● **ABOUT THIS TASK**
Where an image appears, leave it out; otherwise repeat the data exactly.

++++++

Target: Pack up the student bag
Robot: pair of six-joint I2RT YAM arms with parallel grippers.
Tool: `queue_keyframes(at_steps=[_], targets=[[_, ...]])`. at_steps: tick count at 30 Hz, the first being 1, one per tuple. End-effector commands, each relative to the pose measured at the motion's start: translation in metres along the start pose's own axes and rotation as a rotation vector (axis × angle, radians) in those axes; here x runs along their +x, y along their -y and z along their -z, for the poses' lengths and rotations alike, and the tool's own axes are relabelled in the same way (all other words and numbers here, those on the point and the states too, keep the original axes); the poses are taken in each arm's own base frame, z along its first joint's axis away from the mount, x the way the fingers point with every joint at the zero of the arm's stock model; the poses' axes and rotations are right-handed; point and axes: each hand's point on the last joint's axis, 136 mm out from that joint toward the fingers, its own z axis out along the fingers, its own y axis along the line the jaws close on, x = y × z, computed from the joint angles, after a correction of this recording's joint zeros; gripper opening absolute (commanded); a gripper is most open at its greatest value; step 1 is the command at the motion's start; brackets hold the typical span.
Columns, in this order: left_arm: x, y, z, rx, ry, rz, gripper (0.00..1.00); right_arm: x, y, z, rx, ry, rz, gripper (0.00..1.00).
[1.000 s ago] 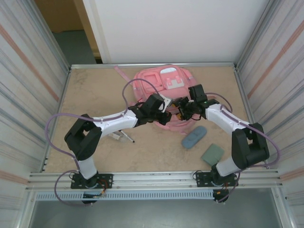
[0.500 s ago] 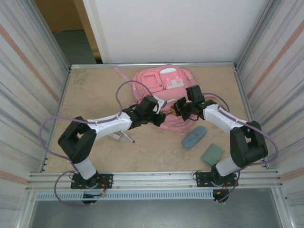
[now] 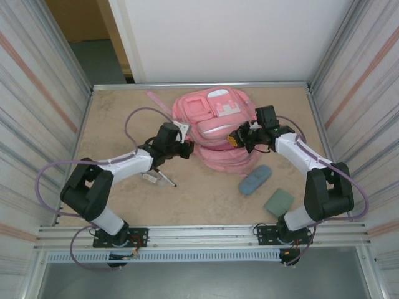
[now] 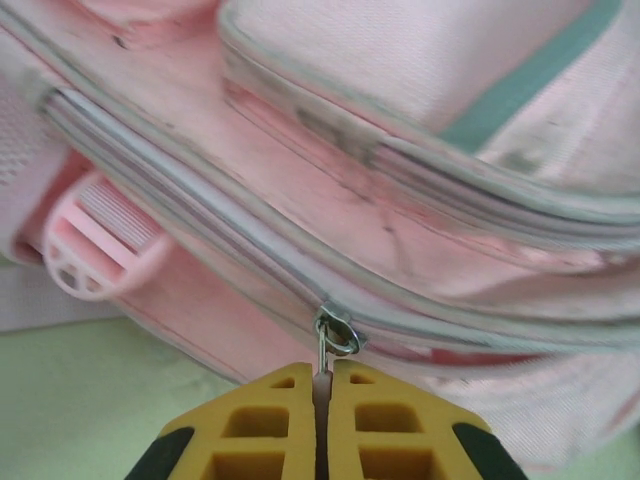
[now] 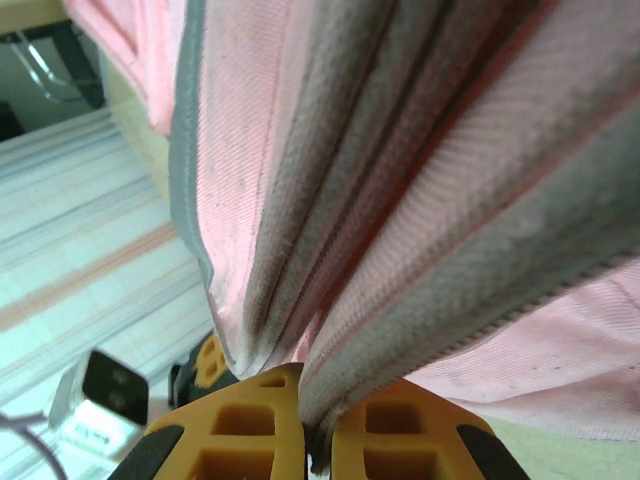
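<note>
Left arm lies low across the tan table (image 3: 118,112), elbow folded and forearm running right. The left pincer (image 3: 186,149) sits at the near-left edge of the large soft pink fabric backpack (image 3: 215,124), which lies flat at the far centre of the table. Right arm is bent at the elbow and reaches in and leftward, with the right pincer (image 3: 235,139) at the backpack's near-right edge. Against a second ago, the left pincer has drawn back to the left; the two pincers were then close together and now stand well apart. The backpack's near side has spread wider, and the right pincer has gone from partly open to closed. The left wrist view adds yellow pads (image 4: 270,420) pressed together on a small metal zip pull (image 4: 335,335), hanging from a grey-white zip line across the pink cloth. The right wrist view adds its pads clamped on a fold of pink cloth with grey trim. From above, a blue-grey oblong pencil case (image 3: 255,179) lies near the backpack's near-right corner, with a green square pad (image 3: 278,202) beyond it.
</note>
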Motion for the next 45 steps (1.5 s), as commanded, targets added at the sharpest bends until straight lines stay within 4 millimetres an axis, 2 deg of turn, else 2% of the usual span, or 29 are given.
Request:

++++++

● **SOLUTION FOR THIS TASK**
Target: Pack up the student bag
Robot: pair of six-joint I2RT YAM arms with parallel grippers.
Tool: `queue_keyframes(at_steps=[_], targets=[[_, ...]])`. at_steps: tick count at 30 Hz, the first being 1, one per tuple. End-effector commands, each relative to the pose measured at the motion's start: translation in metres along the start pose's own axes and rotation as a rotation vector (axis × angle, radians) in those axes; here x runs along their +x, y along their -y and z along their -z, for the poses' lengths and rotations alike, and the tool's own axes are relabelled in the same way (all other words and numbers here, those on the point and the states too, keep the original axes); the poses are taken in each arm's own base frame, z along its first joint's axis away from the mount, x the way the fingers point with every joint at the zero of the arm's stock model; the poses' axes and rotations are right-handed; point and axes: each hand's point on the last joint's axis, 136 mm out from that joint toward the fingers, its own z axis out along the fingers, its own y axis along the line the jaws close on, x = y × z, computed from the joint angles, after a correction of this recording's joint zeros; gripper opening absolute (commanded); a gripper is most open at its greatest value; step 1 is the command at the motion's start; brackets hold the typical span.
Columns, in this order: left_arm: x, y, z, rx, ry, rz, gripper (0.00..1.00); right_arm: x, y, z, rx, ry, rz, gripper (0.00..1.00).
[1.000 s ago] 
[0.500 s ago] 
[now] 
[now] 
[now] 
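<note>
Left arm lies low across the tan table (image 3: 118,112), elbow folded and forearm running right. The left pincer (image 3: 186,149) sits at the near-left edge of the large soft pink fabric backpack (image 3: 215,124), which lies flat at the far centre of the table. Right arm is bent at the elbow and reaches in and leftward, with the right pincer (image 3: 235,139) at the backpack's near-right edge. Against a second ago, the left pincer has drawn back to the left; the two pincers were then close together and now stand well apart. The backpack's near side has spread wider, and the right pincer has gone from partly open to closed. The left wrist view adds yellow pads (image 4: 270,420) pressed together on a small metal zip pull (image 4: 335,335), hanging from a grey-white zip line across the pink cloth. The right wrist view adds its pads clamped on a fold of pink cloth with grey trim. From above, a blue-grey oblong pencil case (image 3: 255,179) lies near the backpack's near-right corner, with a green square pad (image 3: 278,202) beyond it.
</note>
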Motion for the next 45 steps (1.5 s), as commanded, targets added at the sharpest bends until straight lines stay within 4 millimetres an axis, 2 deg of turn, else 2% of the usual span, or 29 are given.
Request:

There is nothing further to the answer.